There are two ways of constructing a software design: One way is to make it so simple that there are obviously no deficiencies, and the other way is to make it so complicated that there are no obvious deficiencies. The first method is far more difficult.
C.A.R. Hoare in his 1980 Turing Award Lecture
Although Tony Hoare's famous quote is undoubtedly correct, it is increasingly difficult nowadays to design software so simple that it is obviously bug-free by design. Software gets more and more complex every day, and usually the only practical way to assure its quality is to test it thoroughly. Design is important, as is aspiration for simplicity, but they don't guarantee error free programs.
Another famous quote by Edsger W. Dijkstra says that testing shows the presence, not the absence of bugs. However, the term testing can refer to many types of activities. We should recognize that the number and types of bugs we find varies greatly depending on the kind of testing we perform. The stricter and more systematic our approach is, the more value we get out of it.
The problem is that testing can be a very tedious and time consuming task. Even automated tests require a lot of work and discipline to be effective in discovering bugs. So, we should continuously seek ways to improve our testing strategies, and explore new methods with an open mind. The best we could hope for is a technique which reduces the amount of test code we need to write while revealing more bugs, and even new kinds of bugs. Is there an approach that could satisfy these requirements? I think there is.
Property based testing refers to a software verification method where the test cases are generated by a computer. This tehcnique was first introduced in the QuickCheck library, originally developed for the purely functional programming language Haskell. As the name "property based testing" hints, the idea is to specify properties that should hold for arbitrary input data, not just for a single test case. Typically a testing library similar to Quickcheck is used to produce random input and test the specified properties. In a sense, the testing library is trying to prove our assumptions wrong by searching for counter-examples.
If the library finds a case where one or more properties do not hold, it will reduce the case to a minimal example that still fails. This is a much better starting point for analyzing the problem than getting an exception or assertion error in the middle of program execution. The program flow that led to the error can be lengthy and hard to reproduce. Also, it might be difficult to discern which actions are relevant for reproducing the problem and which are not.
Property based testing generally works best for testing pure functions whose result depend only on their input. However, the co-inventor of QuickCheck John Hughes has demonstrated that it is possible to test also imperative programs with property based testing. Rather than generating input data directly, we create sequences of function calls that modify the program's mutable state. When a failing sequence is found, the library reduces it to a minimal example that produces the same error.
There are a lot of resources on the Internet to learn more about property based testing, but I would recommend reading the original paper by Hughes and Koen Classen. It not only introduces the concept but also explains how the library is implemented in an easy-to-follow way. The paper assumes the reader to be familiar with Haskell, which might be an obstacle. If you know the basics of Haskell, though, the paper serves as an excellent guide on how to implement the library in some other programming language.

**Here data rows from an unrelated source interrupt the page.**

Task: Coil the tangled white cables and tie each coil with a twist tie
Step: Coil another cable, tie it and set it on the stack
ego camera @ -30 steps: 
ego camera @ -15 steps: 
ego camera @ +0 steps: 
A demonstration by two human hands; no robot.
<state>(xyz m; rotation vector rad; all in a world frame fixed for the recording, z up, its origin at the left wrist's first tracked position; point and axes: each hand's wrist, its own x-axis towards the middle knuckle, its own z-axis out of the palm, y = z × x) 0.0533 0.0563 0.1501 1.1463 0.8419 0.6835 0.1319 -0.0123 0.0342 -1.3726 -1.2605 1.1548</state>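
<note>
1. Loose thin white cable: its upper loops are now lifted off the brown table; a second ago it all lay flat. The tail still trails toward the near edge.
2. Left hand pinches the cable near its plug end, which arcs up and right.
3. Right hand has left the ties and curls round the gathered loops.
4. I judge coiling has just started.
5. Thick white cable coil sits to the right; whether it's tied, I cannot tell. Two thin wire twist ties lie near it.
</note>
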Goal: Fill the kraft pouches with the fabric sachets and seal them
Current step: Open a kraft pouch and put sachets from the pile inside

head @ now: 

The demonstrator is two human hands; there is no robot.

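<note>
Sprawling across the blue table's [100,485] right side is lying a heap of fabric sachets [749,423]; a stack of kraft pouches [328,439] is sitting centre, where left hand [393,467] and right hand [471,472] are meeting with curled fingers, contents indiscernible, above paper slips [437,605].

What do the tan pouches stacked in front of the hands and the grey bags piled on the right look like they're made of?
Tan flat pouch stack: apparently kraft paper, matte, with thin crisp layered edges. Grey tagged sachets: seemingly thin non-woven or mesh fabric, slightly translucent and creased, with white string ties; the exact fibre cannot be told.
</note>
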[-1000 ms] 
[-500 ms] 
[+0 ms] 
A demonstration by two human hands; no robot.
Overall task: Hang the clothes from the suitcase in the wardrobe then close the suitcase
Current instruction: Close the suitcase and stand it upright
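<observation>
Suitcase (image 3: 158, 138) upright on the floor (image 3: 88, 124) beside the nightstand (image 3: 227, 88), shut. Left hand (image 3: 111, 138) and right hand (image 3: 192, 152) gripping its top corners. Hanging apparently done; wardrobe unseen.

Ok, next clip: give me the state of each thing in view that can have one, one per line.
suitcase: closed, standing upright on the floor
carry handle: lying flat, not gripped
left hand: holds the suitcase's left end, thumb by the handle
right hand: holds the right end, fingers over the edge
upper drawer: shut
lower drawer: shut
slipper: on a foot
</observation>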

As you might have guessed LinqCheck is a port of QuickCheck for C#. It implements all of the concepts present in QuickCheck, and tries to provide an API which feels natural, not mimicking the original design too much. It also aims to demonstrate how you can program in C# like it was a functional programming language. You can write really elegant and simple code by following the principles of FP; the kind of obviously correct code that Tony Hoare was referring to in his speech. The ideas of functional programming are applicable in any programming language that has the few required constructs such as closures and function types.
Another feature you might deduce from the name is that LinqCheck is built on the language facilities provided by LINQ. It is no coincidence that LINQ expressions resemble very much monads in Haskell. Erik Meijer, who is commonly credited to be the creator of LINQ, was involved in the design of Haskell language. So, naturally he designed LINQ using the same concepts that proved to be very powerful in Haskell. Understanding the correspondence between monads and LINQ helps porting the features of QuickCheck from Haskell to C# as the orginal implementation utilizes monads in many places.
The easiest way to learn LinqCheck is by example. The first part of this documentation covers several test examples and introduces the most important features of the library. If you are only interested in how to use the library, you can read just those chapters. But if you want to learn how the library works under the hood, you can continue reading the following chapters which cover the whole implementation.
This documentation is generated with the LiterateCS tool, which creates HTML documentation automatically from C# projects. Literate programming is a methodology that encourages writing documentation in tandem with code. It helps you build nice documentation for programs whose operation you want to explain to others.
LiterateCS is actually a great accompanion to LinqCheck. By documenting your properties and test code you will also get live documentation which specifies in natural language how the code you are testing works.